## What the task requires
Everything in the data that follows has to be repeated verbatim.

## Supplied information
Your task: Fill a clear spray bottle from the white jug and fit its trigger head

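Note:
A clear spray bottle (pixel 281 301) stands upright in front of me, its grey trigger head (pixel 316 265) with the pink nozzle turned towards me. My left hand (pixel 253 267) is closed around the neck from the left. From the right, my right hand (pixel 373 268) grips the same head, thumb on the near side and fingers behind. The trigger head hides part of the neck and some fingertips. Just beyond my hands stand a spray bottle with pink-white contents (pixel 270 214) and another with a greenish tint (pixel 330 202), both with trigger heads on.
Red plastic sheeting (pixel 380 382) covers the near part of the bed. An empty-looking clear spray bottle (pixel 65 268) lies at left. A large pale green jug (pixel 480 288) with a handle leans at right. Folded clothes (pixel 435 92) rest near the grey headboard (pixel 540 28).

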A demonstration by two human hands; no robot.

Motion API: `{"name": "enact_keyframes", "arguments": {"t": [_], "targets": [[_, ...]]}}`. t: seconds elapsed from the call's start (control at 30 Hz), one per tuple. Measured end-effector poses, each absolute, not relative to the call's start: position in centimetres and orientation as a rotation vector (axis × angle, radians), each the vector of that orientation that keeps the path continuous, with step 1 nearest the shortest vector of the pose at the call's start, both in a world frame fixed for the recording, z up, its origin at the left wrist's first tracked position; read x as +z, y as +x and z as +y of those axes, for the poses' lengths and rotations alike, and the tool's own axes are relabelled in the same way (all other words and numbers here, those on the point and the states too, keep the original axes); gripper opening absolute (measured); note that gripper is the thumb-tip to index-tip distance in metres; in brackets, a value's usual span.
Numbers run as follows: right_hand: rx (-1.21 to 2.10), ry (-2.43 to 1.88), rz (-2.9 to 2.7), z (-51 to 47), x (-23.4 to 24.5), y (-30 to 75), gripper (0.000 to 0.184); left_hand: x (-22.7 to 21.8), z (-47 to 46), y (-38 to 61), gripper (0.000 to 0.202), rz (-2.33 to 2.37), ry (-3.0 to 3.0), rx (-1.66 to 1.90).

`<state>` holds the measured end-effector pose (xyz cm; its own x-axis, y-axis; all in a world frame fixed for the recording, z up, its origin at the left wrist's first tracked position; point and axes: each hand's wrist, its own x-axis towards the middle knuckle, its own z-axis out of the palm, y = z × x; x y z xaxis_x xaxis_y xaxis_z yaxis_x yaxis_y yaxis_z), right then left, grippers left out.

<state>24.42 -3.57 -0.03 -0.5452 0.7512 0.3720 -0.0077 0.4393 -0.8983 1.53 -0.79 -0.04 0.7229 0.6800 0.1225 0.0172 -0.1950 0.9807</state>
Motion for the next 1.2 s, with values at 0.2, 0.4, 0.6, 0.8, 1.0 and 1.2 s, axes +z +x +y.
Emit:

## Response to the exercise
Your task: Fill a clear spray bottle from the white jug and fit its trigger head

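Note:
A clear spray bottle (pixel 281 301) stands upright in front of me, its grey trigger head (pixel 316 265) with the pink nozzle turned towards me. My left hand (pixel 253 267) is closed around the neck from the left. From the right, my right hand (pixel 373 268) grips the same head, thumb on the near side and fingers behind. The trigger head hides part of the neck and some fingertips. Just beyond my hands stand a spray bottle with pink-white contents (pixel 270 214) and another with a greenish tint (pixel 330 202), both with trigger heads on.
Red plastic sheeting (pixel 380 382) covers the near part of the bed. An empty-looking clear spray bottle (pixel 65 268) lies at left. A large pale green jug (pixel 480 288) with a handle leans at right. Folded clothes (pixel 435 92) rest near the grey headboard (pixel 540 28).
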
A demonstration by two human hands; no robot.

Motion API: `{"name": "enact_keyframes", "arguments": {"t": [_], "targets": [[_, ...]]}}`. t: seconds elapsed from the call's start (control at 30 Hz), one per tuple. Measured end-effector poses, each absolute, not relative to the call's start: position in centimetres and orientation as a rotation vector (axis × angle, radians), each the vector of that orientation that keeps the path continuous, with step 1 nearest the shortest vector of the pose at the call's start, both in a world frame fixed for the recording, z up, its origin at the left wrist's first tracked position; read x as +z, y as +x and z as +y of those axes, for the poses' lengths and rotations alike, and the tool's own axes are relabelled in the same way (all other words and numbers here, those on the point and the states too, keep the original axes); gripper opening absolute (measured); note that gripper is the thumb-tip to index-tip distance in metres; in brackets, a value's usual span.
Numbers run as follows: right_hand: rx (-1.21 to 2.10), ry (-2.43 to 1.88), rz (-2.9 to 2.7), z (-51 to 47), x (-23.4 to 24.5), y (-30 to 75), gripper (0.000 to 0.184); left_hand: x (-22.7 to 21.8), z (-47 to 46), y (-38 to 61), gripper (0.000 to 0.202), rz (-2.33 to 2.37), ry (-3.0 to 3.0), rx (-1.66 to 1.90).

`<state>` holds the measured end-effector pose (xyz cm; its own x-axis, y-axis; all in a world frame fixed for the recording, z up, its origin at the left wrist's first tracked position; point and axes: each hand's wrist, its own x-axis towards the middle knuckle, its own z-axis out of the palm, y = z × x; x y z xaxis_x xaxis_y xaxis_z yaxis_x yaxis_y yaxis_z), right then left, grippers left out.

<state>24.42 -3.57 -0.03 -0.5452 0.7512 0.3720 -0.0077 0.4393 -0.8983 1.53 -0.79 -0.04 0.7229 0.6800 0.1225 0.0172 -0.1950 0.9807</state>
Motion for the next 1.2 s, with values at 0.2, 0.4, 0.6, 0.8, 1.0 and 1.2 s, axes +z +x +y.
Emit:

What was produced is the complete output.